• **Problem requirements**:
In the copy, keep every word of the data below and none of its pictures.
◆ ◆ ◆
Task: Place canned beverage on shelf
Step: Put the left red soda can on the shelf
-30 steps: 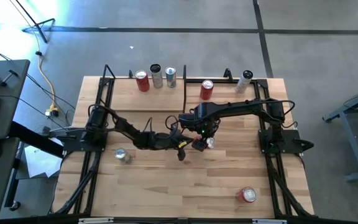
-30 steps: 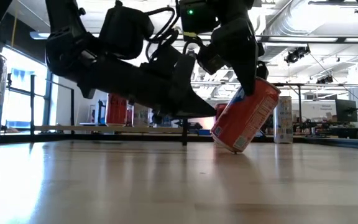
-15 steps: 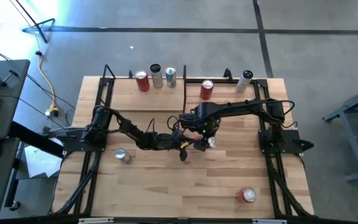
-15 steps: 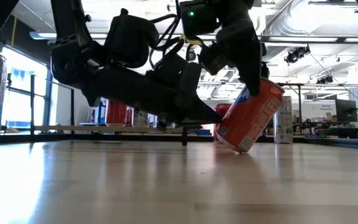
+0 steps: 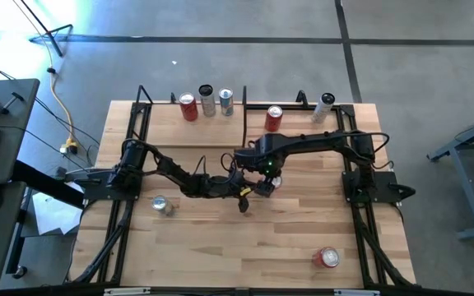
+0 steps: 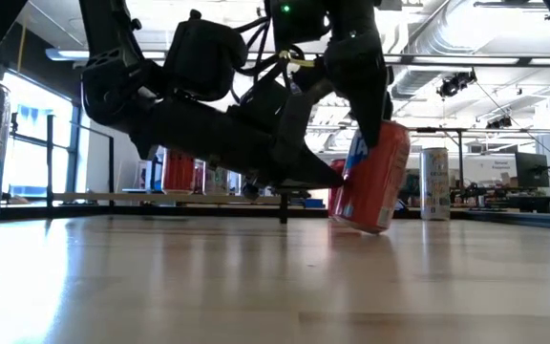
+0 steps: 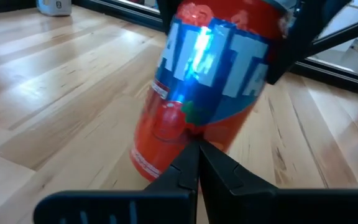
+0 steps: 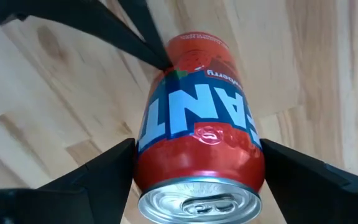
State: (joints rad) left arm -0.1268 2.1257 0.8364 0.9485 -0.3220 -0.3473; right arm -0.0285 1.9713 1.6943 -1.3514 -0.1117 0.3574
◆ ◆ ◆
• **The answer**:
Task: Place canned beverage on shelf
Step: Put the left red soda can on the shelf
-30 steps: 
-30 steps: 
-15 steps: 
-15 steps: 
+0 steps: 
+0 steps: 
+0 steps: 
+0 steps: 
State: (joints rad) left arm -0.1268 2.1257 0.8364 0.9485 -0.3220 -0.3473; right arm -0.0285 1.9713 1.6943 -1.3514 -0.1117 0.3574

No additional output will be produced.